Sure, if I didn’t have the mark, perhaps I would have given in to his pressure tactics at the full moon garage. What can I say, Lycanthropes slavering to tear out your throat were very convincing. And perhaps later, I wouldn’t have turned around and tried to save him as desperately as I had.

Or perhaps, I would have done everything the same.

Loving Susan almost let me forgive my mark for not being Elaine’s. I was, for the first time, if not able to love it, at least like my mark, for pushing me towards giving her a chance.

But our relationship wasn’t perfect. There were times we argued, sanding off the rough edges of our relationship. But there were the worse moments, times when I felt cheap, felt as if Susan cared more for my supernatural connections than me. For all I was certain all relationships had times like that, in those moments I’d find myself hyperaware of the Mark. My mark which despite my wilful self-delusion I hadn’t shown to Susan.

I never felt as stupid for those delusions and ignoring the issues I had with our relationship as when she forged my invitation, dismissing my warnings. Despite that, I tried, I tried desperately to save her from my own foolish choice to trust. She wasn’t my soulmate, but I loved her, so I started a war.

 I was too late.

God dammit.

None of which endeared me to my mark. Could you hate a mark for misleading you, when you went in the opposite direction with full knowledge? I quickly discovered I could. But I could no longer justify going in the opposite direction.

I’d have to be alone.

But then something happened which broke my hatred of my mark, shattered it irreparably right down to the core.

Elaine was alive.

After all these years hating my mark, myself for her, she’d had one of her own. I hadn’t killed her too young to get one. In fact she’d got it several weeks before everything went down. Some of the coolness, which in retrospect I’d attributed to her betrayal, was due to her mark coming in.

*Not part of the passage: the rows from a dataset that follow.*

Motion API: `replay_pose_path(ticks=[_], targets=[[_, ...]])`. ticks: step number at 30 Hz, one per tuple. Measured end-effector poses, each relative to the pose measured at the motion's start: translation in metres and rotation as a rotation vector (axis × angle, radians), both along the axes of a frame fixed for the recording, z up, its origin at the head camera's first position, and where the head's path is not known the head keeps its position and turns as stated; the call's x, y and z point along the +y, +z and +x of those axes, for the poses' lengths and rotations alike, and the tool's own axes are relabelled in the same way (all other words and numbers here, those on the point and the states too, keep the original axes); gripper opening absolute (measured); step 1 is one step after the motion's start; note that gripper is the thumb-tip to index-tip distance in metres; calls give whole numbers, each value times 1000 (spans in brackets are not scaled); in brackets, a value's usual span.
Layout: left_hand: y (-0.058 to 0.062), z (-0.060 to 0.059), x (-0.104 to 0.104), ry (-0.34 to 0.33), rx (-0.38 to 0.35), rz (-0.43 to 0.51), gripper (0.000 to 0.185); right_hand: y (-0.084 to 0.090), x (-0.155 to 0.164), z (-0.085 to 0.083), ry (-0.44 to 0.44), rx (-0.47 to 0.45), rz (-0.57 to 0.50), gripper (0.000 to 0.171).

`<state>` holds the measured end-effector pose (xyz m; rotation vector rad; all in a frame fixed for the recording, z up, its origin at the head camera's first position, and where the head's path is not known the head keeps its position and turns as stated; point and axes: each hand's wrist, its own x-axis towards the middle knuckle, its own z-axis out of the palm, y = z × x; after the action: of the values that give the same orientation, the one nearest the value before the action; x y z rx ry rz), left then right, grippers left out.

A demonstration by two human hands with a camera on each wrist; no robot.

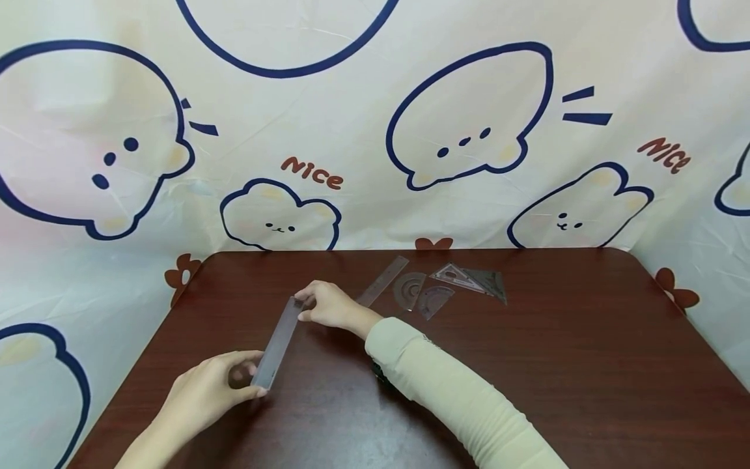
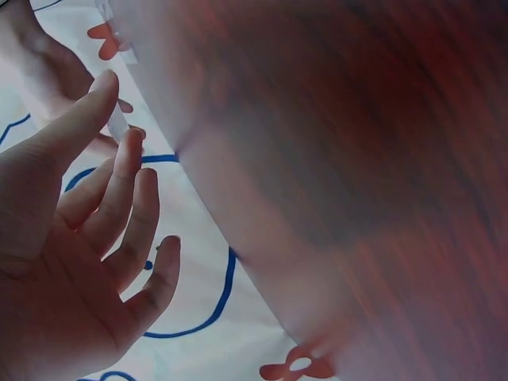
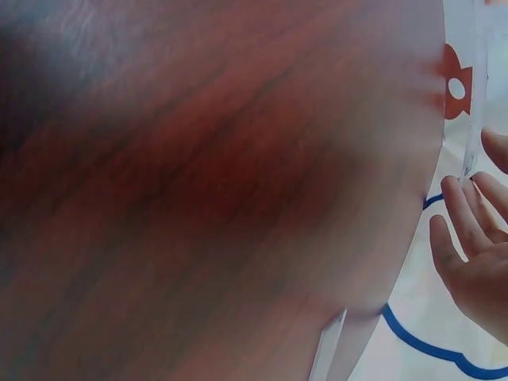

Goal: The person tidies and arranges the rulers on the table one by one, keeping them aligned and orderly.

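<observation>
Holding a clear plastic ruler (image 1: 278, 350) by both ends, between the hands above the table (image 1: 586, 365). Left hand (image 1: 205, 391) pinches the near end, thumb on top, fingers curled under. Right hand (image 1: 329, 305) pinches the far end with its fingertips, wrist bent, cream ribbed sleeve (image 1: 457, 397) angled across the table. Ruler is long, flat, see-through, tilted up on its edge. Just beyond the right hand: second straight ruler (image 1: 383, 281), two protractors (image 1: 420, 293), two set squares (image 1: 471, 279), all transparent, flat on glossy dark wood. Cartoon-print cloth (image 1: 375, 130) behind.
</observation>
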<state>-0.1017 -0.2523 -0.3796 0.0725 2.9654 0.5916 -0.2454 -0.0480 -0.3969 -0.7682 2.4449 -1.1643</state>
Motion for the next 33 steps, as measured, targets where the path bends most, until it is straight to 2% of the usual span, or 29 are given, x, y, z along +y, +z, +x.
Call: replay_pose_path(ticks=[6, 10, 14, 25, 33], targets=[[-4, 10, -10, 17, -9, -15, 61, -3, -11, 6, 40, 5, 45, 41], [-8, 13, -17, 50, -46, -25, 63, -6, -20, 10, 80, 19, 71, 43], [-11, 14, -24, 82, -82, -28, 64, -7, -28, 14, 96, 26, 79, 43], [-18, 14, -35, 116, -129, -33, 68, -12, -50, 20, 92, 72, 119, 45], [-22, 12, -42, 105, -155, -37, 72, -14, -59, 25, 86, 66, 149, 45]])
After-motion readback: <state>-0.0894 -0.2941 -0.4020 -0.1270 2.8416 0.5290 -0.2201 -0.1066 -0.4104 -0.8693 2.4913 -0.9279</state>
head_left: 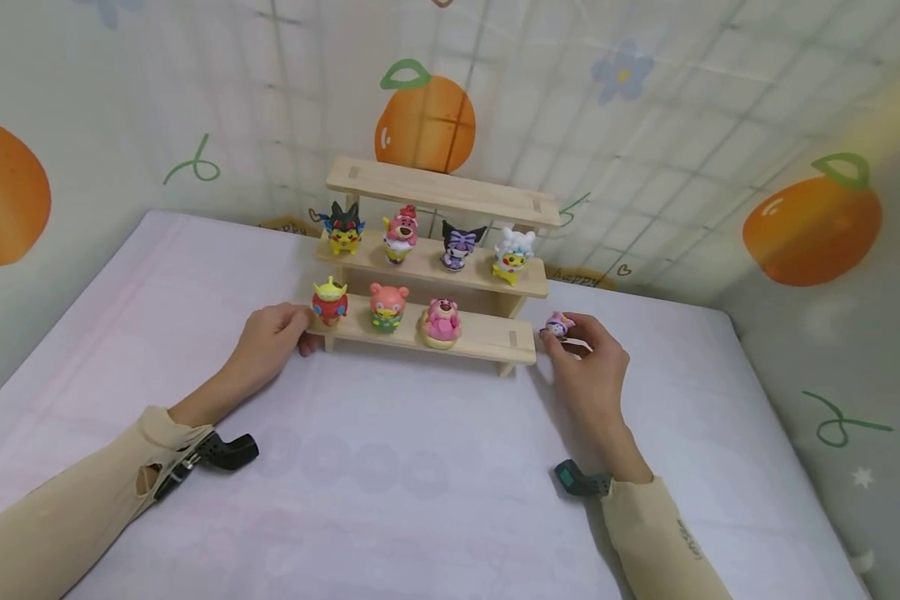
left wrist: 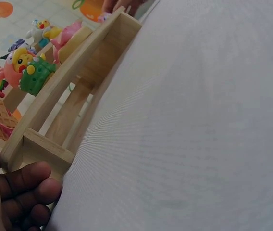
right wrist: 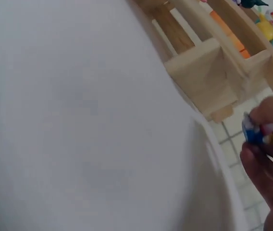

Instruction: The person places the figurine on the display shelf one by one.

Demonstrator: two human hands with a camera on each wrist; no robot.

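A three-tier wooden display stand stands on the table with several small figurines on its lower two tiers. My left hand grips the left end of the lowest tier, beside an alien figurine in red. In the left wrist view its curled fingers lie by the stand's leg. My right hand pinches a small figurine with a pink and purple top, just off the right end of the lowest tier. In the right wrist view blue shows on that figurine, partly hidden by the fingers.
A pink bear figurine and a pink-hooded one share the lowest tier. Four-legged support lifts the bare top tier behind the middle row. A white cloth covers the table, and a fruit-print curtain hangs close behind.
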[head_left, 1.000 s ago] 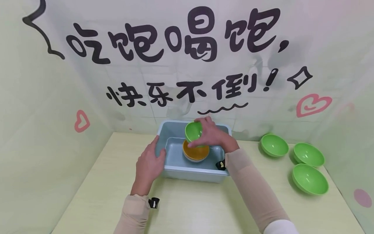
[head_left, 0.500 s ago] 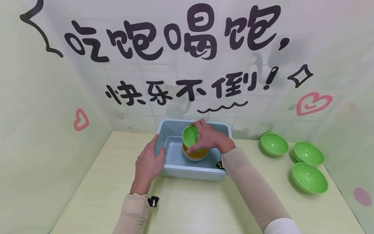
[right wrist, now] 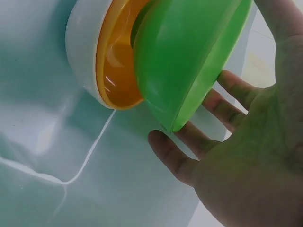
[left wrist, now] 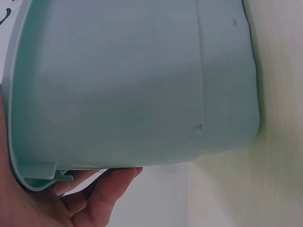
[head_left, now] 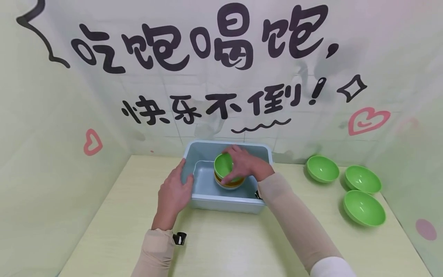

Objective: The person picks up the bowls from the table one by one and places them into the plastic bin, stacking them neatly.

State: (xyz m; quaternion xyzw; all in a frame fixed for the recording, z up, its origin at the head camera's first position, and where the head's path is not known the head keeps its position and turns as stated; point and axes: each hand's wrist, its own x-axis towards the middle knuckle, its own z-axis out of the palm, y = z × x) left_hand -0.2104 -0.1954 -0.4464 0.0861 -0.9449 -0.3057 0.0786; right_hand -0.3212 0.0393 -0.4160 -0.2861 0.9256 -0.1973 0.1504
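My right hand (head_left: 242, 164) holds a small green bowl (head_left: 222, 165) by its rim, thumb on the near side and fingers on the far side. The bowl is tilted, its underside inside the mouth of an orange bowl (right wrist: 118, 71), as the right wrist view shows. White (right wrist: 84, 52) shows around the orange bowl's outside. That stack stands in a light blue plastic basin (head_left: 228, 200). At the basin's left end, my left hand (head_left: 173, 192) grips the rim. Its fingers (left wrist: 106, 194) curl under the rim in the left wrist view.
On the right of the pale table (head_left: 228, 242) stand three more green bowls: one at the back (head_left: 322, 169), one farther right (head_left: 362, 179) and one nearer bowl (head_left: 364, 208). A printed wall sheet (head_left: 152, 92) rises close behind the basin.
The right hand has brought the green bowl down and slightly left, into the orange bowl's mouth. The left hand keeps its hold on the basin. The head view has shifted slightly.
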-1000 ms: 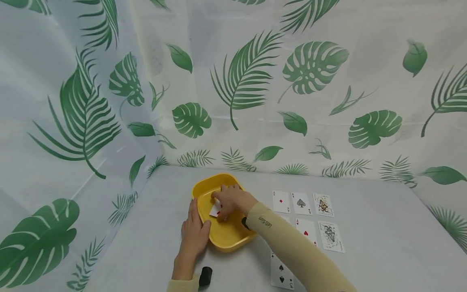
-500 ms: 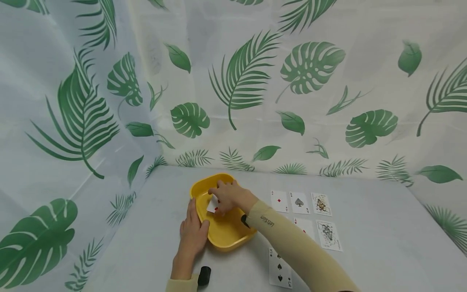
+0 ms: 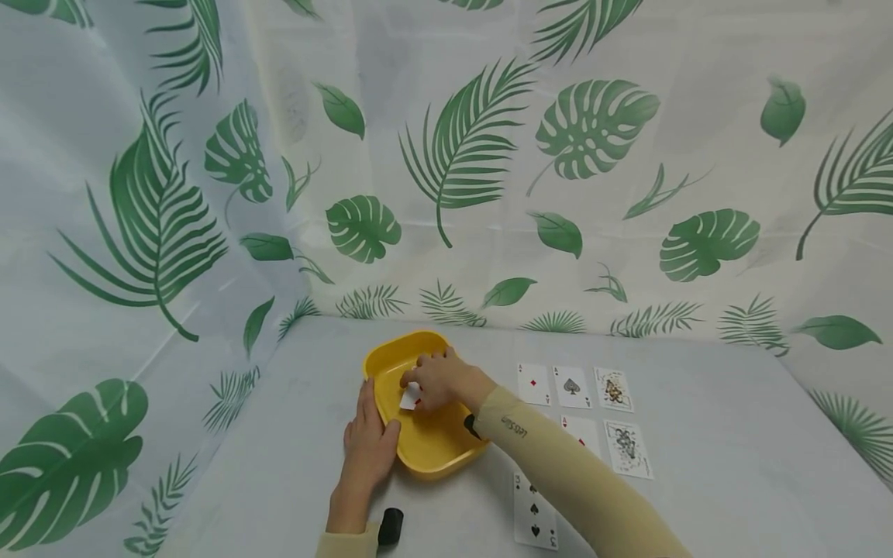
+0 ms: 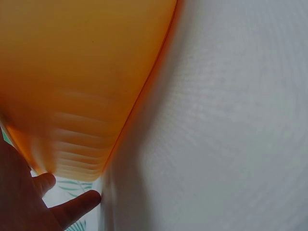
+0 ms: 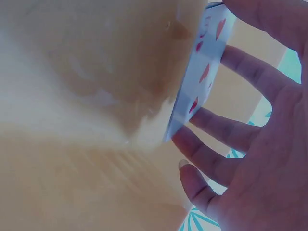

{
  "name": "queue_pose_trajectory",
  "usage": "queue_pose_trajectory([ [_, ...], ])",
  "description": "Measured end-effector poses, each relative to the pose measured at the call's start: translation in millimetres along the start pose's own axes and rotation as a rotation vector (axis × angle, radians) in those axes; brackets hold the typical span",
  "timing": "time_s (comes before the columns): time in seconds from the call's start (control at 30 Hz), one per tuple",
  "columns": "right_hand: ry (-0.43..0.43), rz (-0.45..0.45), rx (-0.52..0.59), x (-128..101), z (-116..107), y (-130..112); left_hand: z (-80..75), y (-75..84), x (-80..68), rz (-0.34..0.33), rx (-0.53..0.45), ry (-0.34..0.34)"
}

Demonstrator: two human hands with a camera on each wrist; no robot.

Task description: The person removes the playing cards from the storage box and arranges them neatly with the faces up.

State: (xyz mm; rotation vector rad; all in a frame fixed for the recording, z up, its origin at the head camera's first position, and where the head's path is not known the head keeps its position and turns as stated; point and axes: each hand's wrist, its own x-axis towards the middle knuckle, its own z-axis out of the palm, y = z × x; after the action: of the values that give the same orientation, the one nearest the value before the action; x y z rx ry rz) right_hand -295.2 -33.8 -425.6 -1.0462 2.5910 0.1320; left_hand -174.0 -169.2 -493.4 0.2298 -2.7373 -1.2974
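Head view: we saw the right hand (image 3: 438,380) pinching a white red-pipped playing card (image 3: 410,396) inside the shallow yellow plastic tray (image 3: 425,442); left hand (image 3: 368,443), fingers straight, pressed the tray's left rim.

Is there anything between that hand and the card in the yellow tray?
Nothing visible. The right hand already has its fingers on the card inside the yellow tray. The left hand only rests against the tray's outer edge, off to the side.
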Motion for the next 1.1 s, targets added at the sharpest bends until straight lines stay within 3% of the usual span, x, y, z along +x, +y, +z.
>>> queue_pose_trajectory([
  [0.37,-0.002,-0.022,0.023,3,7,1,-1.6,2.4,-0.1,0.027,0.000,0.021],
  [0.63,-0.022,0.005,0.098,4,9,1,-1.0,2.1,0.2,0.006,-0.002,0.006],
  [1.1,0.073,-0.099,0.032,-7,-6,2,-1.5,2.6,0.6,0.012,0.005,0.003],
])
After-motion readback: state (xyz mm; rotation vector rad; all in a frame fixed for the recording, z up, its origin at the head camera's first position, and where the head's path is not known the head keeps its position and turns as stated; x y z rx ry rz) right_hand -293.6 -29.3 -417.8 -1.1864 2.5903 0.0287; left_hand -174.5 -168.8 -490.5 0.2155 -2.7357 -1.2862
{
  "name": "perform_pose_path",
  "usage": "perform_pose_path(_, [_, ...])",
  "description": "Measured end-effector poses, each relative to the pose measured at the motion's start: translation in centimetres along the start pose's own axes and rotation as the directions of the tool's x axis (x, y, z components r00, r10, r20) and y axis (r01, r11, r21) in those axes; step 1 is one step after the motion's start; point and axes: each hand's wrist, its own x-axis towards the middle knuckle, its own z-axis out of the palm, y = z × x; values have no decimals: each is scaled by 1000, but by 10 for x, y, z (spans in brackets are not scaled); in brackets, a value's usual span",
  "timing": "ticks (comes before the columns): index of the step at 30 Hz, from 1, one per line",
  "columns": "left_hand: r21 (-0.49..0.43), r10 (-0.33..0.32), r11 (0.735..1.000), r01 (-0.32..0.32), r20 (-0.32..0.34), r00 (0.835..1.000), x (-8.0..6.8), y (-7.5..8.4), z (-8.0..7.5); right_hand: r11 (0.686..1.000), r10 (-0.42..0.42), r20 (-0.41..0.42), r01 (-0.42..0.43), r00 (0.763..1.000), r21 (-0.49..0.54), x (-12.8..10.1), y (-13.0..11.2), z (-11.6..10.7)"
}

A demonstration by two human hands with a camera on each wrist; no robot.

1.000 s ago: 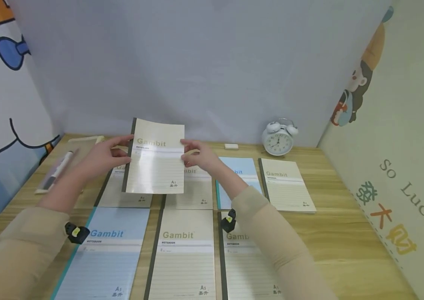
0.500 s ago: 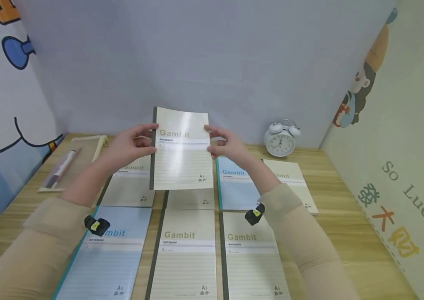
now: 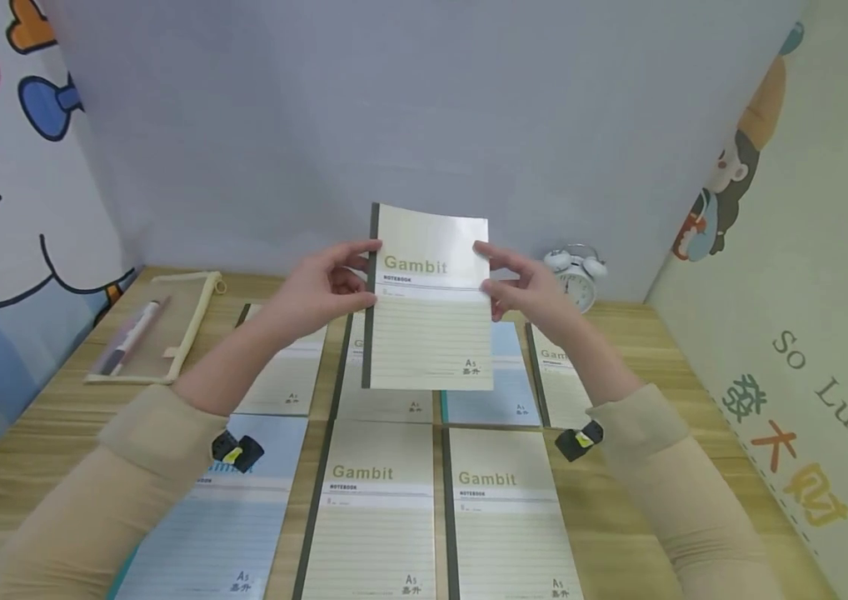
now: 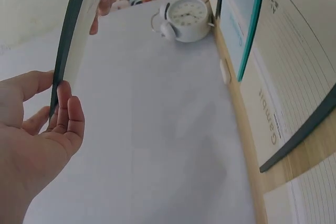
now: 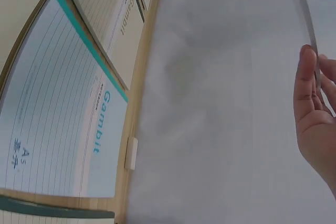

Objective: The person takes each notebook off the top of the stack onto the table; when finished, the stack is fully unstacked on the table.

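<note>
A cream notebook [image 3: 430,325] with a dark spine and "Gambit" on its cover is held up above the table, cover toward me. My left hand [image 3: 319,283] pinches its spine edge between thumb and fingers, which the left wrist view shows from the side. On the opposite edge my right hand [image 3: 532,287] pinches it the same way. Below and behind it lie a blue notebook [image 3: 495,367] and a cream notebook [image 3: 382,404], both partly covered by it. Nearer to me are another blue notebook [image 3: 244,517] and two cream ones, all lying flat in rows.
A white alarm clock [image 3: 580,279] stands at the back right, partly behind my right hand. At the back left lies a mesh zip pouch [image 3: 187,333] with a marker [image 3: 132,333] in it. A small white eraser [image 5: 132,153] sits by the back edge. Walls enclose the table.
Both hands have carried the cream notebook to the right and slightly up, from above the left notebooks to above the back row's middle. The grip on both edges stays the same.
</note>
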Motion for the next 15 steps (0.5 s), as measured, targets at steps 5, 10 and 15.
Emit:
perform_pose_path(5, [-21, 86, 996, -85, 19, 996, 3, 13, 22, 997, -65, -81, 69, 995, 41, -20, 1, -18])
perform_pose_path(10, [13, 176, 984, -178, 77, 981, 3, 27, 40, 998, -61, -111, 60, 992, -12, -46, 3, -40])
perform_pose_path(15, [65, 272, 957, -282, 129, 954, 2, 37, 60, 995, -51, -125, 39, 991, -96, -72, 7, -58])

She showed me hers in a gesture of trust, it was a sword so thin it could be a rapier crossed with a wizard staff and it wasn’t me. The staff was too thin for my preference, and I might be able to swing a sword, but I wasn’t great and it wasn’t part of my soul, particularly not one of those. For all it was thinner than Morgan’s it was still recognisably a Warden’s sword.

And it didn’t resonate; a Soulmark, a sign written on someone’s very skin pointing to you was personal. At the least it got your attention like someone calling your name in a crowd. I got nothing off hers.

And I never needed to be told the tiger wasn’t her, it never fit no matter how you distorted both.


After Elaine left, Murphy came around to interrogate me. Well interrogating wasn’t fair, she’d brought a pack of beer.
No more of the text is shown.